5.3.9. En conclusión, por no contar los elementos que el demandante anexa como nuevos de la trascendencia requerida para dejar sin efecto la cosa juzgada, ni ser ésta acción el escenario propicio para presentar nuevas perspectivas sobre situaciones ya resueltas, y como tampoco una oportunidad para dar paso a un debate probatorio propio de las instancias, se dispondrá la inadmisión de la demanda de revisión presentada por Baquero Sáenz.
En mérito de lo expuesto, la Sala de Casación Penal de la Corte Suprema de Justicia,
VI. RESUELVE:
Inadmitir la demanda de revisión presentada personalmente por el abogado Víctor Manuel Baquero Sáenz.
Contra esta decisión procede el recurso de reposición.
Notifíquese y cúmplase.
Eugenio Fernández Carlier.
Magistrado
Eyder Patiño Cabrera.
Magistrado
Patricia Salazar Cuéllar.
Magistrada
José Francisco Acuña Vizcaya.
Conjuez
Guillermo Ángulo González.
Conjuez
Fabio Espitia Garzón.
Conjuez
Ricardo Posada Maya.
Conjuez
Juan Carlos Prias Bernal.
Conjuez
Hugo Quintero Bernate.
Conjuez
Nubia Yolanda Nova García.
Secretaria.
1 Sentencia de única instancia del 25 de octubre de 2000, radicado 15273.
2 Dicho proceso disciplinario, vale aclarar, culminó el 23 de marzo de 2007, con la declaratoria de extinción de la acción disciplinaria por prescripción.

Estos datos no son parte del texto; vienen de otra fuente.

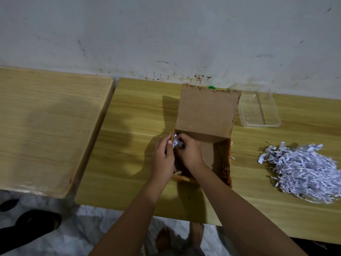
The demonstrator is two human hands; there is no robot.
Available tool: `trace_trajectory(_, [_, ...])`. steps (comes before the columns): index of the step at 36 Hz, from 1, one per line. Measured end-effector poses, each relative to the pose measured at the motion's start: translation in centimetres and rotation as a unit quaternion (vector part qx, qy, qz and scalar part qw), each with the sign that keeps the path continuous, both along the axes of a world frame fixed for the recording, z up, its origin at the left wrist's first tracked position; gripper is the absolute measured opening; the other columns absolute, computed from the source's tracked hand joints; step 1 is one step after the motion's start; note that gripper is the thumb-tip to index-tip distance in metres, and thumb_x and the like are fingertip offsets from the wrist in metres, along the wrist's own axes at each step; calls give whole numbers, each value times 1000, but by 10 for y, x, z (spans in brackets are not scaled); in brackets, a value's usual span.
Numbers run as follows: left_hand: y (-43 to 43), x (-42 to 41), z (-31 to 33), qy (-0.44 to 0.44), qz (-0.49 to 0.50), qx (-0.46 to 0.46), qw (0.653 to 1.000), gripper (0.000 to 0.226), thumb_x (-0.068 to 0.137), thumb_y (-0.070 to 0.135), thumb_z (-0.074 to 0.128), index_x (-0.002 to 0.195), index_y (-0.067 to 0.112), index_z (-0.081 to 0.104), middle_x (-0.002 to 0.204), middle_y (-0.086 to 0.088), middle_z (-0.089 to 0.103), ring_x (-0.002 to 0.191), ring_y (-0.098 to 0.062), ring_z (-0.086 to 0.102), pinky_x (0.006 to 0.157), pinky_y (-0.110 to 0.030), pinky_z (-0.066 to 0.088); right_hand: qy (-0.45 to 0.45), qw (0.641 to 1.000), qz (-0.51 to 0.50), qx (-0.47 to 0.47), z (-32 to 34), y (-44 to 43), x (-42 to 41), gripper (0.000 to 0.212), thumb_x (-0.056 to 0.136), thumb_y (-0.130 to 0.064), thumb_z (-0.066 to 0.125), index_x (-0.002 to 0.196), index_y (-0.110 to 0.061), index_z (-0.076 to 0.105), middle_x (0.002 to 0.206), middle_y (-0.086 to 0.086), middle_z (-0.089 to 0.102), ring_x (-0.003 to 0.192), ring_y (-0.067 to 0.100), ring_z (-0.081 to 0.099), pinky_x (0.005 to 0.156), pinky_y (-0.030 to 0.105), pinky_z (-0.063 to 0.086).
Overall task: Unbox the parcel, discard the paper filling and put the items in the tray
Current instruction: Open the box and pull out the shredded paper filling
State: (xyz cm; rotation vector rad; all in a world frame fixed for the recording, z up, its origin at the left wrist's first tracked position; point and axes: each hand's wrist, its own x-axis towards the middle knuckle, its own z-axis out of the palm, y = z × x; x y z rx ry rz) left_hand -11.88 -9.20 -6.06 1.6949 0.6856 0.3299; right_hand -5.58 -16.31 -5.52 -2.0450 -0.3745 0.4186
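Shredded paper (177, 143) sits pinched between both hands' fingers (170, 143) inside the box (206, 111).

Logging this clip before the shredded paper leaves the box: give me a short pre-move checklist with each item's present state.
1. Box open, flap upright: ok.
2. Both hands at the box's left inner corner, left hand and right hand in a grip on a clump of paper shreds: ok.
3. Shred pile on the table, right of the box, ready to take more: ok.
4. Clear tray behind the box on the right, nothing in it: ok.
5. Items left in the box: cannot tell, hands cover the bottom.
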Motion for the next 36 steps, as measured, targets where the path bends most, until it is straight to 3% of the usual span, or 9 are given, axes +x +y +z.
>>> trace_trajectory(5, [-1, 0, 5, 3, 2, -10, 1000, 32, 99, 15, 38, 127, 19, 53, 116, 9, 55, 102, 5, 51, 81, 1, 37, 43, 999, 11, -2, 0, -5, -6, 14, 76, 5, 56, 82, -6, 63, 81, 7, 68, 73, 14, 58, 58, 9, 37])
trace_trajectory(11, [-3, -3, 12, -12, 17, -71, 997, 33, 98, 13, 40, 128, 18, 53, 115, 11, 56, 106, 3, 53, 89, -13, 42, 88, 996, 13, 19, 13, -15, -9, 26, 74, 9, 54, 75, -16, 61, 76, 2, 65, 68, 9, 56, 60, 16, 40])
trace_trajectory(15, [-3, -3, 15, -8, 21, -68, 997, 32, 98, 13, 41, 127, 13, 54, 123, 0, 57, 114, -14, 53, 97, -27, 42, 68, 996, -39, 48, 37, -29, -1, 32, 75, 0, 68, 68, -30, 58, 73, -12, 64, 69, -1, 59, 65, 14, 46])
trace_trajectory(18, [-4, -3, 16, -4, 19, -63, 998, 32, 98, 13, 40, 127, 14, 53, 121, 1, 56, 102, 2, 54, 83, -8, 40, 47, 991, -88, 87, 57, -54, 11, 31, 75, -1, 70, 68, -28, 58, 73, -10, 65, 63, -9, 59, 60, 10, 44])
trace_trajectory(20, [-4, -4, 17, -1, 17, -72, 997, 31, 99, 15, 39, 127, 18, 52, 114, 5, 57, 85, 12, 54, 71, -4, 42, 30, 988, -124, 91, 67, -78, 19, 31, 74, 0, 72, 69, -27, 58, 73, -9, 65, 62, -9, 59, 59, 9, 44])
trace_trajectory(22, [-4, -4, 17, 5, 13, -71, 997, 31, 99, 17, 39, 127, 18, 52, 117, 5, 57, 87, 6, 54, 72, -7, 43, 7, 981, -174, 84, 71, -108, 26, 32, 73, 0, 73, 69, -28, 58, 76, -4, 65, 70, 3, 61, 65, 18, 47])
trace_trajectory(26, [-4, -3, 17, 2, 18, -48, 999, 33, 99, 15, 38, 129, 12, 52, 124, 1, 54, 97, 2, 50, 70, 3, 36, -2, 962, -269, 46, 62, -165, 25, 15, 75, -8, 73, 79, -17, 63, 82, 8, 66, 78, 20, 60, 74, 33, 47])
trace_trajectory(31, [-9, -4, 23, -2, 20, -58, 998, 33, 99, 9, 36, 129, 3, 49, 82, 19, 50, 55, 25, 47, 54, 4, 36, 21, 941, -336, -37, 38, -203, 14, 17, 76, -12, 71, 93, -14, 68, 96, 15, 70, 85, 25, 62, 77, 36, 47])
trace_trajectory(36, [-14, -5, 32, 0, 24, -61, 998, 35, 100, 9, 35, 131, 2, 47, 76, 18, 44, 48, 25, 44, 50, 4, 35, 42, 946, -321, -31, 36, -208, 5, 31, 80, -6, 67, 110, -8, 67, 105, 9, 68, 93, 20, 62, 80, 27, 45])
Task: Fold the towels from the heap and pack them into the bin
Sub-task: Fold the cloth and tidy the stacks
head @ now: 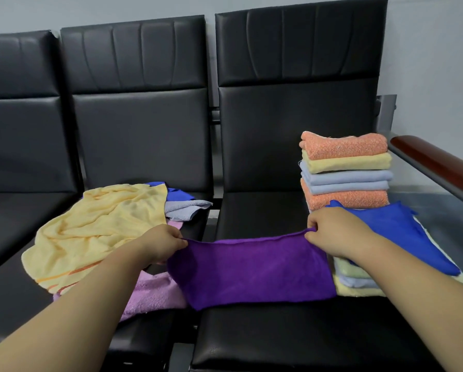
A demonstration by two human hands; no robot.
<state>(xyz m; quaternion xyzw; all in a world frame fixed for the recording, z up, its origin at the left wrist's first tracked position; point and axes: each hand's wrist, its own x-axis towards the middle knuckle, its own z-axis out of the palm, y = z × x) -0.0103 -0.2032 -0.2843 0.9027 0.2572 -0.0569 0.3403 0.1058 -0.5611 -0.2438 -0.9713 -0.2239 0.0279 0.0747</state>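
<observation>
A purple towel (251,269) is stretched flat across the front of the right black seat (292,334). My left hand (160,244) pinches its far left corner and my right hand (332,232) pinches its far right corner. On the middle seat to the left lies the loose heap: a big yellow towel (96,226), a pink one (155,294), a grey-blue one (184,209) and a bit of blue. At the back right stands a tall stack of folded towels (345,170). A lower folded stack topped by a blue towel (402,232) sits beside my right arm. No bin is in view.
Three black padded chairs (144,103) stand in a row against a pale wall. A reddish-brown armrest (437,159) on a metal frame runs along the right side. A gap with a metal bar separates the middle and right seats.
</observation>
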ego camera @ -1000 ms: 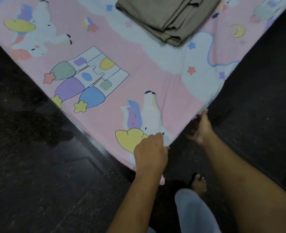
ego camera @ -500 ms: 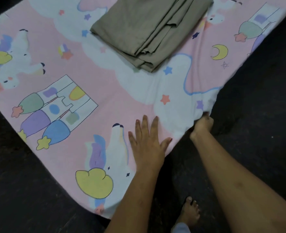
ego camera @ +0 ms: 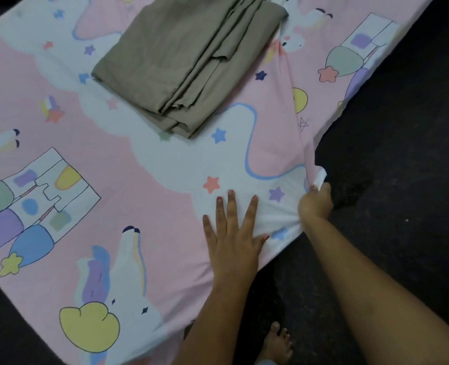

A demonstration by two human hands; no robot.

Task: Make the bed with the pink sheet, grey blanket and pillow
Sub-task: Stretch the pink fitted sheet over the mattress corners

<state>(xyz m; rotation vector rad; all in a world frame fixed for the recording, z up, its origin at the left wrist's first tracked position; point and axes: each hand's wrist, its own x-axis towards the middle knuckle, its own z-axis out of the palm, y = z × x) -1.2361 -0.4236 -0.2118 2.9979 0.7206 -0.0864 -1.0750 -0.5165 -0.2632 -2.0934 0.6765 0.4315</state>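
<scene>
Pink sheet (ego camera: 144,164) spread flat; left hand (ego camera: 232,233) splayed flat, right hand (ego camera: 315,202) gripping sheet edge.

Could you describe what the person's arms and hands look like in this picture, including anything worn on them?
Both forearms are bare, with no sleeves, watch, bracelets or rings in view. The left hand has reddish-orange polish on its fingernails, and the same polish shows on a nail of the right hand. No gloves are worn.

The left hand (ego camera: 232,241) lies flat on the pink sheet (ego camera: 144,164); the right hand (ego camera: 315,204) grips its edge.
</scene>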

3 Condenó por el concurso de delitos de falsedad ideológica en documento público y prevaricato por acción, al enjuiciado ABRAHAM PÉREZ VARGAS a las penas principales de 70 meses de prisión, inhabilitación para el ejercicio de derechos y funciones públicas por 85 meses, y multa por el equivalente a 16 salarios mínimos legales mensuales vigentes y negó los subrogados penales.
4 Cfr. Folio 4. Demanda de revisión
5 Cfr. Folio 7 Ibídem.
6 Tal como se adujo en los hechos jurídicamente relevantes de la sentencia condenatoria de primera instancia. Cfr. Folio 17 cuaderno Corte.
7 Cfr. Numeral 10 del acápite de fundamentos de hecho y de derecho de la demanda de revisión.
8 Los fallos de primera y de segunda instancia, fueron proferidos el 19 de septiembre de 2012 y el 13 de febrero de 2013, en su orden.